At the time, García Barrantes was in a chemistry master’s degree program in his native Costa Rica. Although he’d already earned a doctor of pharmacy, he was lured back to school to chase his dream of discovering drugs. “I realized the industry in Costa Rica was very focused on generic drugs, and I wanted to discover new molecules,” he says.

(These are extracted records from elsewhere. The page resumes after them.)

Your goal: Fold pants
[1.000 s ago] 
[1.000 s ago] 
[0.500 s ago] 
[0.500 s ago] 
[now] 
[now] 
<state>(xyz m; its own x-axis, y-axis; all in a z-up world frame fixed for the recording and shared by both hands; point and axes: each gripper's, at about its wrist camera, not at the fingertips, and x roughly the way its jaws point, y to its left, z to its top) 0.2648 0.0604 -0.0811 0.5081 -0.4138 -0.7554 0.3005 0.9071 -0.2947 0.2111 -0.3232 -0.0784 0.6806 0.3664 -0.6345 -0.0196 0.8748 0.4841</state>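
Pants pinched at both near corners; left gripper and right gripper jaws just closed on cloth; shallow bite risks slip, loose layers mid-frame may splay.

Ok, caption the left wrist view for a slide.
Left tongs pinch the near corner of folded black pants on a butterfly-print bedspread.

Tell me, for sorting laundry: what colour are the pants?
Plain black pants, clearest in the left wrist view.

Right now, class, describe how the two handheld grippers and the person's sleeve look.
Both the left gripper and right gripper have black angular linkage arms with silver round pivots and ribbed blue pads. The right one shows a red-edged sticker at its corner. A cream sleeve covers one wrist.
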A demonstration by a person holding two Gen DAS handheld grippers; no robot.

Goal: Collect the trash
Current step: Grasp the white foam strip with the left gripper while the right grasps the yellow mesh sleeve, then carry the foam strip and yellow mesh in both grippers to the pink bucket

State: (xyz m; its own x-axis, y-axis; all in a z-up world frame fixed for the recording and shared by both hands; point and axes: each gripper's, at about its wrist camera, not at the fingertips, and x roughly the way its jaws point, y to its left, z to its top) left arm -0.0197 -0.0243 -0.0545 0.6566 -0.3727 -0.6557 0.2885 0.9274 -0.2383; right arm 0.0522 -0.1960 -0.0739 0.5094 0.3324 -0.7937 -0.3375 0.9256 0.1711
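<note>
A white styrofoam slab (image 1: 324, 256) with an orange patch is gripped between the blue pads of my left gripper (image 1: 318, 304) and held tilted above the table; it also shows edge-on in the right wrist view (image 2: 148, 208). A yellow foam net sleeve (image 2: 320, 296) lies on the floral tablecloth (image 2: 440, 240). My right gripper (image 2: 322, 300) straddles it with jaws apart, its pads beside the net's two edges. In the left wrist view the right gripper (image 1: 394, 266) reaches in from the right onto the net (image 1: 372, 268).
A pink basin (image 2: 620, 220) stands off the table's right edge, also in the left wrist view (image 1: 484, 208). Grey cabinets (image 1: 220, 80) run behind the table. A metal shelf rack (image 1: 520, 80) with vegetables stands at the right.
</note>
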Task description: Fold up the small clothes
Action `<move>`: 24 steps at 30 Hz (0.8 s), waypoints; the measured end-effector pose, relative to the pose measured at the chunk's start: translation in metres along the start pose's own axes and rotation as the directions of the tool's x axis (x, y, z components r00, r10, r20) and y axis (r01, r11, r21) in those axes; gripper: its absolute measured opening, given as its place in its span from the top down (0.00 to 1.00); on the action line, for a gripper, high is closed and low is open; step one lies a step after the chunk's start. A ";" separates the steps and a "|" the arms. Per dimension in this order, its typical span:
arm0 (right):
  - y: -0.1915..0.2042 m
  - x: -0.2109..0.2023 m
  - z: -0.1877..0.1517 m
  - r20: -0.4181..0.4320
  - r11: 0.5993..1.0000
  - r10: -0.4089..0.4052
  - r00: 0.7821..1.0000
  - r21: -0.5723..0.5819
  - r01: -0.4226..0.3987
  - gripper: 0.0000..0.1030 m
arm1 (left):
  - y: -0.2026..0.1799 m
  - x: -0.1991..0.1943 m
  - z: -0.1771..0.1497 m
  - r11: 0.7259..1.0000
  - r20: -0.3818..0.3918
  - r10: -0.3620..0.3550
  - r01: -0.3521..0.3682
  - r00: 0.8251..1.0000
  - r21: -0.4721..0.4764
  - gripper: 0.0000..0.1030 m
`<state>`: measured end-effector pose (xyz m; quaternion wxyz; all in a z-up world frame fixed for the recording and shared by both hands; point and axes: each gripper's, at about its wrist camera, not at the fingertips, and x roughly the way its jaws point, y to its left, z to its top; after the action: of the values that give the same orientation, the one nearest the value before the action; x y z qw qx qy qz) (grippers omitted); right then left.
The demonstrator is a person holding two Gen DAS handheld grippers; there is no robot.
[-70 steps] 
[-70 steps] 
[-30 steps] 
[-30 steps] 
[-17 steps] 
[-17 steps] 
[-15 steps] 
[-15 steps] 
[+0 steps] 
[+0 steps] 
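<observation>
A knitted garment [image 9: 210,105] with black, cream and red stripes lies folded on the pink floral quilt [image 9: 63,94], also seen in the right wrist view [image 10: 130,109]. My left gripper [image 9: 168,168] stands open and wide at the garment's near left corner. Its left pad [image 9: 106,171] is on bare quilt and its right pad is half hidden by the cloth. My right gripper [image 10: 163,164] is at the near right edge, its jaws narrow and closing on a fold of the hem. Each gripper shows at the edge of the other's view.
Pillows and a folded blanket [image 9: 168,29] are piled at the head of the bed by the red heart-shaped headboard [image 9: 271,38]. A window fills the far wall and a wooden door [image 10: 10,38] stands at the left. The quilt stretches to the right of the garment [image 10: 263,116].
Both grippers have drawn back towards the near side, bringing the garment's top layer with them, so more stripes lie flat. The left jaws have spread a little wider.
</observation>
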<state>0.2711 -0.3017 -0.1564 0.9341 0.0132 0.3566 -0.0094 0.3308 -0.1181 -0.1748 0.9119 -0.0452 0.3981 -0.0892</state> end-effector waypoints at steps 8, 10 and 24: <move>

Emboldened by his meeting with Bruner, García Barrantes applied to join Lindsley’s lab. As a grad student at Vanderbilt, he began balancing multiple projects, including the first total synthesis of a rare molecule produced by a marine sponge and the discovery of compounds for psychiatric diseases.

That work swiftly brought him toward his goal of inventing new drugs. He joined a team studying mutant versions of a protein that had recently been identified in the brains of people with schizophrenia. This protein, called metabotropic glutamate receptor subtype 1 (mGlu1), is normally involved in excitatory brain-cell signaling, but the mutant versions were too quiet. García Barrantes wanted to see if turning up mGlu1 activity with allosteric activators could restore the protein’s function.

After synthesizing hundreds of compounds, García Barrantes ran a series of studies during which he morphed weak activators into the best ones currently available.

Data from an upcoming publication show that his mGlu1 allosteric activators have antipsychotic effects in mouse models. Lindsley thinks the molecules could spur a new wave of psychiatric drug discovery. “When we’ve given seminars on these, the interest from industry is just enormous,” Lindsley says.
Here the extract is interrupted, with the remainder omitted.